• M3 money supply April growth slows


    THE rise in money supply lost some steam in April in what the central bank described as reflective of its efforts to manage excess liquidity to keep inflation under control.

    Growth in domestic liquidity, or M3, in April was recorded at 32.1 percent, bringing the total amount of cash and cash-equivalent securities circulating within the economy to P6.9 trillion.

    The pace of growth was slower compared with the revised 34.7 percent increase recorded in March, although the Bangko Sentral ng Pilipinas (BSP) said the rate of expansion was still “strong.”

    Month-on-month, seasonally adjusted M3 in April was up 0.2 percent compared with the revised 1.1-percent growth recorded in the previous month.

    “As in previous months, the strong M3 growth reading in April continued to reflect the broad decline in the SDA (special deposit account) placements of trust entities compared with their levels a year ago, in line with the BSP’s operational adjustments in the SDA facility,” the BSP said.

    The SDA is a monetary facility employed by the BSP to manage excess liquidity in the financial system. The central bank said that with the recent policy measures to adjust the reserve requirement of banks, growth in domestic liquidity is expected to remain consistent with the current pace of activity in the real sector.

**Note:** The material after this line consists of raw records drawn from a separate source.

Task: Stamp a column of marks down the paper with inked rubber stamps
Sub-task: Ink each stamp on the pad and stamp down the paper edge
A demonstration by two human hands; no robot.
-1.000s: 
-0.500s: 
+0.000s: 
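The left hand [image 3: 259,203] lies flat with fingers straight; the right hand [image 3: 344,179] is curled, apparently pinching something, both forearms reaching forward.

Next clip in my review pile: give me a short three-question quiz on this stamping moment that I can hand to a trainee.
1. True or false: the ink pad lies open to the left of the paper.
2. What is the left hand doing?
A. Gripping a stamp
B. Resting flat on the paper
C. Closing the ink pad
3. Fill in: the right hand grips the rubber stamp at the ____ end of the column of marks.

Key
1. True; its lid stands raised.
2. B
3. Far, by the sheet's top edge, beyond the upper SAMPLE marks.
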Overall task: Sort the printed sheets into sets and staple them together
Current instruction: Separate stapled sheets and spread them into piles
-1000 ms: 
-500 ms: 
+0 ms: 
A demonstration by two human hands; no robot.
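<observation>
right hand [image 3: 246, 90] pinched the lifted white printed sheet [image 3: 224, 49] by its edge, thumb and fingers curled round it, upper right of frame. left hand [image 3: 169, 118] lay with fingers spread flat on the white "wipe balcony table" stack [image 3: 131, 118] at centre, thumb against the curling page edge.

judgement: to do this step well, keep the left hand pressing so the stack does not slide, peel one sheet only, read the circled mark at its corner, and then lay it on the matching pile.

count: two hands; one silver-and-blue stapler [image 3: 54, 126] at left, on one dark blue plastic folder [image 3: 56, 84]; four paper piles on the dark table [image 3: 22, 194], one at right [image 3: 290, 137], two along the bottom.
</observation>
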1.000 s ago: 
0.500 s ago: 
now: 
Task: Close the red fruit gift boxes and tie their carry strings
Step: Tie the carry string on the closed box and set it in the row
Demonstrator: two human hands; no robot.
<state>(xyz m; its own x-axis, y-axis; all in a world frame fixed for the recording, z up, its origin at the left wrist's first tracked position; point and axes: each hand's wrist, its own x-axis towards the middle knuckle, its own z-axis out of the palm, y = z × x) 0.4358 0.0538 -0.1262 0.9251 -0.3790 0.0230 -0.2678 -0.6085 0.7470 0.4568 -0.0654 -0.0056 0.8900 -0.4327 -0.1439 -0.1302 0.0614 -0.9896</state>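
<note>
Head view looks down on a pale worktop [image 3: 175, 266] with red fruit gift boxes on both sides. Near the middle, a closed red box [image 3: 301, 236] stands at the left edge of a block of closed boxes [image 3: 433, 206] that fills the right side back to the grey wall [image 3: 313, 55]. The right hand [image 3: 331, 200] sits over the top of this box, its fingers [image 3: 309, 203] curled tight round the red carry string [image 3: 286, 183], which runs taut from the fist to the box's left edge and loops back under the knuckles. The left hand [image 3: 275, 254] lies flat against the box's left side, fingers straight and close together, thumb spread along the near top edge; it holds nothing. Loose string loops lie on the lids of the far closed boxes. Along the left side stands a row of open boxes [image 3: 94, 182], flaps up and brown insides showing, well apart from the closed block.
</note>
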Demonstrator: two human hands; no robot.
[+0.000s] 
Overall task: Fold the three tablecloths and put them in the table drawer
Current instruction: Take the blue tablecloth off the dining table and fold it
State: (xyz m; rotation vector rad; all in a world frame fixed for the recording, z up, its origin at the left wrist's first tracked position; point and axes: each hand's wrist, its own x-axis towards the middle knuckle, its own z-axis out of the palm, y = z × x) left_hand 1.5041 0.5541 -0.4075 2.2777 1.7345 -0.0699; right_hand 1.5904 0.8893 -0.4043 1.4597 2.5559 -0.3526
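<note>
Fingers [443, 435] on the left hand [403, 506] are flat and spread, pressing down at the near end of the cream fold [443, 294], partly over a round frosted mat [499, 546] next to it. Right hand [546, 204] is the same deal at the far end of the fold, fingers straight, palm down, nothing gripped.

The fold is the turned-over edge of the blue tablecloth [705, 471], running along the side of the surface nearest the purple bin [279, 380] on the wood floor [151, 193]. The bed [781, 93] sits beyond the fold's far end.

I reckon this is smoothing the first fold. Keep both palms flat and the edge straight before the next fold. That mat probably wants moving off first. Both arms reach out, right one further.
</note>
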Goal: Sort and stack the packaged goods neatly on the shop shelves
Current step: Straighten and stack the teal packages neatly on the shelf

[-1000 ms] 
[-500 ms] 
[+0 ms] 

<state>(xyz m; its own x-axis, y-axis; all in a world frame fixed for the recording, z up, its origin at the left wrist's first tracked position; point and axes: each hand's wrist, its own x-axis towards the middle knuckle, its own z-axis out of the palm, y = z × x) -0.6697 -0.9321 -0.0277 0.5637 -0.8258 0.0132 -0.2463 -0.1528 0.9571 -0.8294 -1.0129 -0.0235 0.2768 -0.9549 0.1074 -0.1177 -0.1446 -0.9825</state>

    At its May 8 policy meeting, the Monetary Board decided to increase the reserve requirement for banks by another one percentage point to 20 percent effective May 30, to guard against risks that could arise from strong domestic liquidity.

    The BSP data showed that domestic claims rose by 12.3 percent in April from a year earlier as bank lending accelerated further, while public sector credit grew at a slower pace of 1.5 percent as the deposits of the national government increased.

    Net foreign assets (NFAs), or the net position of the BSP with regard to its transactions with non-residents, in peso terms, rose by 7.1 percent.

    The central bank said its NFA position rose on the back of continued robust foreign exchange inflows coming mostly as overseas Filipinos’ remittances, business process outsourcing receipts, and portfolio investments.

    Similarly, the NFA of banks also increased as banks’ foreign assets expanded at a faster pace relative to the increase in their foreign liabilities, the BSP said.

    “Banks’ foreign assets expanded due mainly to growth in foreign loans and receivables, while banks’ foreign liabilities rose on account of higher deposits of foreign residents,” it added.